ASSIGNMENT >> Restate the data that follows exactly as it stands, beginning with the first line and ending with the line that contains "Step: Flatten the".

[Data entries]

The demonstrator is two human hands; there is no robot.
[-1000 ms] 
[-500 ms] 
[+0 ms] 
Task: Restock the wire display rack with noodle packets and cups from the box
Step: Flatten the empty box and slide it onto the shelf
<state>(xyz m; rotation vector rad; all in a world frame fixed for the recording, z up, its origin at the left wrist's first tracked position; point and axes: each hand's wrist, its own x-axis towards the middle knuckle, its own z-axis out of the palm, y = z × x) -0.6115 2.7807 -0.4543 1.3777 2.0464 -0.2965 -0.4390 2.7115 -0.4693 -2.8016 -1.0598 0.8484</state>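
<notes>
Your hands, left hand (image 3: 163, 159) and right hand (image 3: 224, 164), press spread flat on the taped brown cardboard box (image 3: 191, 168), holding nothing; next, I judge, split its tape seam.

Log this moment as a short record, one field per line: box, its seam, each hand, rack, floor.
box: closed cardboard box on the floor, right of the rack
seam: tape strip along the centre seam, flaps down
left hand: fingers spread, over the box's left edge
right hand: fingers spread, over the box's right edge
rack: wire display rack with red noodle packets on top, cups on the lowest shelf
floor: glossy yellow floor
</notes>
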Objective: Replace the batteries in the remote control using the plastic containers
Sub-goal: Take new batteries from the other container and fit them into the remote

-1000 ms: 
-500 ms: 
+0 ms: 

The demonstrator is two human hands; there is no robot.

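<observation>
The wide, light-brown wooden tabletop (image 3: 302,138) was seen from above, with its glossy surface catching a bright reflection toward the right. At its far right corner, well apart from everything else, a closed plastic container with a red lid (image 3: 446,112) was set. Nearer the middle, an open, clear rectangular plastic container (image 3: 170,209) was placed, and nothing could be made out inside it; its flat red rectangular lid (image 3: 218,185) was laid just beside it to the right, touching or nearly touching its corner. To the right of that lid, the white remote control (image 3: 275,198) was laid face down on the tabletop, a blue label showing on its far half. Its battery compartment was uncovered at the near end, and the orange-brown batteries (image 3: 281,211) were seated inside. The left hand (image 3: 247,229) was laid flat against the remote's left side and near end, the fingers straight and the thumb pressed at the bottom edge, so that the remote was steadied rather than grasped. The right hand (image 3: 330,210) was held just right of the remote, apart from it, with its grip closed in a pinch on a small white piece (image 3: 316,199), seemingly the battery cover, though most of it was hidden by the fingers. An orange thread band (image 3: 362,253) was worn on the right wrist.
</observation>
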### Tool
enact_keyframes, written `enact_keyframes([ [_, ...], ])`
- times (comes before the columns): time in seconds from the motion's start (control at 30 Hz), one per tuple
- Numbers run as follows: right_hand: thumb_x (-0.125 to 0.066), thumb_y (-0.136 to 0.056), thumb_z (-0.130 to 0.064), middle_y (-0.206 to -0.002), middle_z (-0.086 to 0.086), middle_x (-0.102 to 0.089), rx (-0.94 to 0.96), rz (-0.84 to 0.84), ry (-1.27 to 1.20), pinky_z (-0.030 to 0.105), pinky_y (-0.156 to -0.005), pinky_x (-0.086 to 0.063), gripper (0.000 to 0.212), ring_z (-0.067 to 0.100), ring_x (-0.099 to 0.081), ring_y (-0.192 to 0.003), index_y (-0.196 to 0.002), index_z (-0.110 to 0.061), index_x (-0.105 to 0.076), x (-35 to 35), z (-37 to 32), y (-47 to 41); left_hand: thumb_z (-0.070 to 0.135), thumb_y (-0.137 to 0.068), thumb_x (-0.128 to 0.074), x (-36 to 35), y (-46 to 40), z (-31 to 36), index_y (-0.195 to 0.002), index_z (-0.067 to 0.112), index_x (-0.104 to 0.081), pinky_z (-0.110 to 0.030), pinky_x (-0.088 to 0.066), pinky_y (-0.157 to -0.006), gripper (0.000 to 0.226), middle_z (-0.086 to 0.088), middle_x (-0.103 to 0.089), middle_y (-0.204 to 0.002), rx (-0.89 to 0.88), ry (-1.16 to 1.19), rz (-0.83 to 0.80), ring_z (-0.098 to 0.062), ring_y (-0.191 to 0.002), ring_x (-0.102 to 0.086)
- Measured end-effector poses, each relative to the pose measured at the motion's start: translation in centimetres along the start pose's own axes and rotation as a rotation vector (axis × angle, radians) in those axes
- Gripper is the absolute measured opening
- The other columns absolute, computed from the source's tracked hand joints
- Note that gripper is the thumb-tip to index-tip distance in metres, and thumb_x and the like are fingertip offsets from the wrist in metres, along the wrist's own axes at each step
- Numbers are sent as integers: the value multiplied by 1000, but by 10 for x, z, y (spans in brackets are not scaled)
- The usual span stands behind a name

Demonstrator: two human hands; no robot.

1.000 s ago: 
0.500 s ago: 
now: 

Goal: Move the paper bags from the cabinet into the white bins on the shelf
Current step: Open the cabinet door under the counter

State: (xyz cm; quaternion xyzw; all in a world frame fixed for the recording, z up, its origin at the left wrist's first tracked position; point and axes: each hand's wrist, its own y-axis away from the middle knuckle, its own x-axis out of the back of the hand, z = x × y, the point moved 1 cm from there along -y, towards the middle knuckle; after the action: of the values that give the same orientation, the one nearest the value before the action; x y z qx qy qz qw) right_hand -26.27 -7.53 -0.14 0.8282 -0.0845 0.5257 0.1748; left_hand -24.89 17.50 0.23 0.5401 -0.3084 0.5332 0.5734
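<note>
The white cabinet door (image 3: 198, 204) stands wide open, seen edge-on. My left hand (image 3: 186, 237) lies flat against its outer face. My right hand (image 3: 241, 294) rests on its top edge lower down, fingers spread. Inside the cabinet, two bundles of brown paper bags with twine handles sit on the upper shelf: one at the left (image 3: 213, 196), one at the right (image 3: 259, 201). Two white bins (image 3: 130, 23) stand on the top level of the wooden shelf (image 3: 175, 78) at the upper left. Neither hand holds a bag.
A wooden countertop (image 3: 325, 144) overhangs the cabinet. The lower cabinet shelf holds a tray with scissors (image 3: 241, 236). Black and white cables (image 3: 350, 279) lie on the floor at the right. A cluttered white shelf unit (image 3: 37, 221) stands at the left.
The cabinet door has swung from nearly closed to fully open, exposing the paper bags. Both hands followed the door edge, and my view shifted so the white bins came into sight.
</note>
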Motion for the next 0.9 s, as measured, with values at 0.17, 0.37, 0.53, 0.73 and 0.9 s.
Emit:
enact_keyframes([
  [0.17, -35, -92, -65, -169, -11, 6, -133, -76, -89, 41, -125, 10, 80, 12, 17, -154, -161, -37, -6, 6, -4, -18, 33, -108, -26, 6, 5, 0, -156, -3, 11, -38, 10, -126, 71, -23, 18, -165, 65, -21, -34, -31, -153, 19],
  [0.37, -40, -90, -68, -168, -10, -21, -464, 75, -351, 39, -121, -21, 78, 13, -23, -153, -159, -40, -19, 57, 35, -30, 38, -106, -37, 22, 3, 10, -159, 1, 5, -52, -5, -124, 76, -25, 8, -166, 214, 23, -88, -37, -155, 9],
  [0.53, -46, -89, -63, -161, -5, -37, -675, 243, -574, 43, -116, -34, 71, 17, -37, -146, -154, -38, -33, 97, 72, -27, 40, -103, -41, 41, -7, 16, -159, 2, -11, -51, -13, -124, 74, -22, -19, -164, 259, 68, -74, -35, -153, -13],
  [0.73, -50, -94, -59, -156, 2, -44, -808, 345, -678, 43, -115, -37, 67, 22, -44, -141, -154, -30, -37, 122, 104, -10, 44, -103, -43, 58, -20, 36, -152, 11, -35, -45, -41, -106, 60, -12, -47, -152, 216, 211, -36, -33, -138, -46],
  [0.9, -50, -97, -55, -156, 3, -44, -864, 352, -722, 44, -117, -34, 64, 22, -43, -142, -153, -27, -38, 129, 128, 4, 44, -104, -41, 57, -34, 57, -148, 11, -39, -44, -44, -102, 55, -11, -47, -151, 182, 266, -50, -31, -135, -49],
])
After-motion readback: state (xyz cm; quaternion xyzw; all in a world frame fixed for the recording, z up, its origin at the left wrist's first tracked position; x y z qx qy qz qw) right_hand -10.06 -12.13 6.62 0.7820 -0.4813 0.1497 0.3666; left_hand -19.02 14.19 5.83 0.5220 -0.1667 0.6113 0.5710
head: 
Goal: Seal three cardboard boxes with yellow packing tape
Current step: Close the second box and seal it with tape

EXERCISE SOLUTION >>
The demonstrator is two human hands; there is no robot.
[-1000 ms] 
[-500 ms] 
[+0 ms] 
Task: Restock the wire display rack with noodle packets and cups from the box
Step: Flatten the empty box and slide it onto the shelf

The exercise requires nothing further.